Dans son discours d’adieu, le maire y retrace en effet sa longue vie faite de labeur et de discrétion. Il rappelle sa tendresse envers les enfants qui le lui rendaient bien, son sourire toujours bienveillant envers les plus fragiles et surtout sa disponibilité auprès de celles et ceux qui, comme elle, avaient été frappés par les deuils et les chagrins.

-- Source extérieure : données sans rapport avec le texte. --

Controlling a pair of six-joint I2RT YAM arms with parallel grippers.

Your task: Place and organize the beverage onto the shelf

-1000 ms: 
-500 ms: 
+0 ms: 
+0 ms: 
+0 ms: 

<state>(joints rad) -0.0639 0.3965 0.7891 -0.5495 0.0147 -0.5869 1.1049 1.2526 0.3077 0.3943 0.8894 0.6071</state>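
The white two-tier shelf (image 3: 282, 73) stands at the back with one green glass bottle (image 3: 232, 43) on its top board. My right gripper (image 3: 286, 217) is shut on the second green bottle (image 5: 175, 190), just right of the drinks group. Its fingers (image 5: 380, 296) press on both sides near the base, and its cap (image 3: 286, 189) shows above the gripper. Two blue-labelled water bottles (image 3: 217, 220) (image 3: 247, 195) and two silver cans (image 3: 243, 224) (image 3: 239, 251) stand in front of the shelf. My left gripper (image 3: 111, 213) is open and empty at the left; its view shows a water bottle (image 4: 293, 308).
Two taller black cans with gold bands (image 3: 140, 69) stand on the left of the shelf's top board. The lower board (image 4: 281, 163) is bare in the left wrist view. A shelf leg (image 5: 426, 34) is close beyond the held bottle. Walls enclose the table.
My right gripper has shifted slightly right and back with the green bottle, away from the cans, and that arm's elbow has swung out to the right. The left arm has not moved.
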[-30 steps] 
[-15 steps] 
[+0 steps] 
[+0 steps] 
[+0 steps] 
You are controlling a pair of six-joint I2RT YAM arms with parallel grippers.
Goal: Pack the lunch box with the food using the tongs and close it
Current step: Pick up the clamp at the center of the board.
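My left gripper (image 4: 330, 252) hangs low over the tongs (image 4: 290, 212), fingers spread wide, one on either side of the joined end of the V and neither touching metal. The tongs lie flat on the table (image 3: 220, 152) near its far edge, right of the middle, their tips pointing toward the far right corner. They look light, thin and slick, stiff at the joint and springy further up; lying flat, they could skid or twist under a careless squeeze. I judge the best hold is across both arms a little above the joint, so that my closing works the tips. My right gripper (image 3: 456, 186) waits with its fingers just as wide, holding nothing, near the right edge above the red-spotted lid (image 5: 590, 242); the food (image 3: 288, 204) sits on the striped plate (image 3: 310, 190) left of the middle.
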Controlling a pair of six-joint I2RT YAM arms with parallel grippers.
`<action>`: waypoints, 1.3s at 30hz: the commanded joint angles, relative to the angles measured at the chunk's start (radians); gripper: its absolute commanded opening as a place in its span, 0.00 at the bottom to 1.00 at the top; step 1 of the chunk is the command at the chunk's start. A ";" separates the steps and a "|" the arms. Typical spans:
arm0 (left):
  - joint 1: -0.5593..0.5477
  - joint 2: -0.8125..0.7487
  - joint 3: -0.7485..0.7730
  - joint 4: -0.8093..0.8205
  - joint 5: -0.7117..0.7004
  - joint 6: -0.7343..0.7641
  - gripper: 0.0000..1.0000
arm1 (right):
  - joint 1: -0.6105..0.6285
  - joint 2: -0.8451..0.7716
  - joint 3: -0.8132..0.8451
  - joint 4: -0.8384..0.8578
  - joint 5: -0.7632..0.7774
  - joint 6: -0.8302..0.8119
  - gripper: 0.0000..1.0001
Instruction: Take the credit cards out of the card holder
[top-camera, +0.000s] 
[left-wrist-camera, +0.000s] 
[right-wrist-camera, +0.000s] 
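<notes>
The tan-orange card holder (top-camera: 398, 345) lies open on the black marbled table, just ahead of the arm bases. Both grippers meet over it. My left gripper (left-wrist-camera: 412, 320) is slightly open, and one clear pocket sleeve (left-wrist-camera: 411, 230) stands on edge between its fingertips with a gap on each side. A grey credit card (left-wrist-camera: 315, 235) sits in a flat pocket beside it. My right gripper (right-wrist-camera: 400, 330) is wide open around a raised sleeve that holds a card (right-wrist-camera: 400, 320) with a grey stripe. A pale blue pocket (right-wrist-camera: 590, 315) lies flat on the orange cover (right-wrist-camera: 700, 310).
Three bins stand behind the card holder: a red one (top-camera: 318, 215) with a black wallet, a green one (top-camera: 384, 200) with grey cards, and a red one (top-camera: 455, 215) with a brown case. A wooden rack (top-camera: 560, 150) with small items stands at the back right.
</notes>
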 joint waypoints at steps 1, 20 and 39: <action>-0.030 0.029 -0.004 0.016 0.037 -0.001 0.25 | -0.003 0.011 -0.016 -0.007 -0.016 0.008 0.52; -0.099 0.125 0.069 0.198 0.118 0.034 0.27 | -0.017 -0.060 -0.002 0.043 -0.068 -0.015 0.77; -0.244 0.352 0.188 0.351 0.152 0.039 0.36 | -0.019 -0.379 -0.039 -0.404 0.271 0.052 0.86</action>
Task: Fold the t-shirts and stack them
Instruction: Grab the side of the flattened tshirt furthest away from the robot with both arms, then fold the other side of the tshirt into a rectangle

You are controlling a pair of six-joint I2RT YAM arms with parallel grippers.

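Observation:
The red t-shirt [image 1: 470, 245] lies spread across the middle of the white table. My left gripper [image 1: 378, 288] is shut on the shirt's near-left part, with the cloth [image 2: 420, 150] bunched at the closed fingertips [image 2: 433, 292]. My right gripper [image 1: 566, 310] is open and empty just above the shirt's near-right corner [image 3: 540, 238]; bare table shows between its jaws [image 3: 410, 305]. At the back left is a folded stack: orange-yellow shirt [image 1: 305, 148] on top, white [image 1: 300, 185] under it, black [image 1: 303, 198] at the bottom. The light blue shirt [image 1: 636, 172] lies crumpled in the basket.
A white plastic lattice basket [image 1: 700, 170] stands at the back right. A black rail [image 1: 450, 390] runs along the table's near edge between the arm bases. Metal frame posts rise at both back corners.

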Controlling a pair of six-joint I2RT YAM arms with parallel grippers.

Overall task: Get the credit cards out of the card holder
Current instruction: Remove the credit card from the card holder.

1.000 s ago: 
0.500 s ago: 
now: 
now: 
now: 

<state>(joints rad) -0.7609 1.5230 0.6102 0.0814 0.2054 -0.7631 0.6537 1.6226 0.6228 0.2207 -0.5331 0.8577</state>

Il va aborder sa péroraison alors que volent quelques flocons de neige lorsqu’il révèle soudain à la surprise générale qu’elle a fait don à la commune non seulement de sa maison devenue trop vaste pour elle depuis si longtemps mais aussi et surtout d’une coquette somme en assurance-vie accumulée pas à pas au fil des années. La parole se libère alors sans retenue. Qui l’eut cru ? Elle était riche et nous ne le savions pas !

Mais qu’est-ce qu’être riche ? À partir de quelle somme devient-on riche ? Qu’est-ce que la richesse ? Les riches de par le monde deviennent de plus en plus nombreux et de plus en plus riches mais que signifie cette richesse ? De quoi est-elle composée ? À quoi sert-elle ? Qu’en fait-on ? On peut essayer de supprimer les riches.

Le communisme s’y est essayé en décrétant l’égalité pour tous mais certains restaient malgré tout plus égaux que d’autres et le système a fait faillite. Était-ce dû au capitalisme comme disent les uns, au libéralisme comme disent les autres ou simplement à la nature humaine ? Les pauvres sont-ils moins pauvres lorsque les riches sont moins riches ? Et si la richesse résidait moins dans la possession que dans l’usage ? Car riches et pauvres naviguent tous dans le même bateau, fragile et dérisoire comme ces coquilles de noix qui traversent la mer et risquent à tout moment de chavirer et de couler.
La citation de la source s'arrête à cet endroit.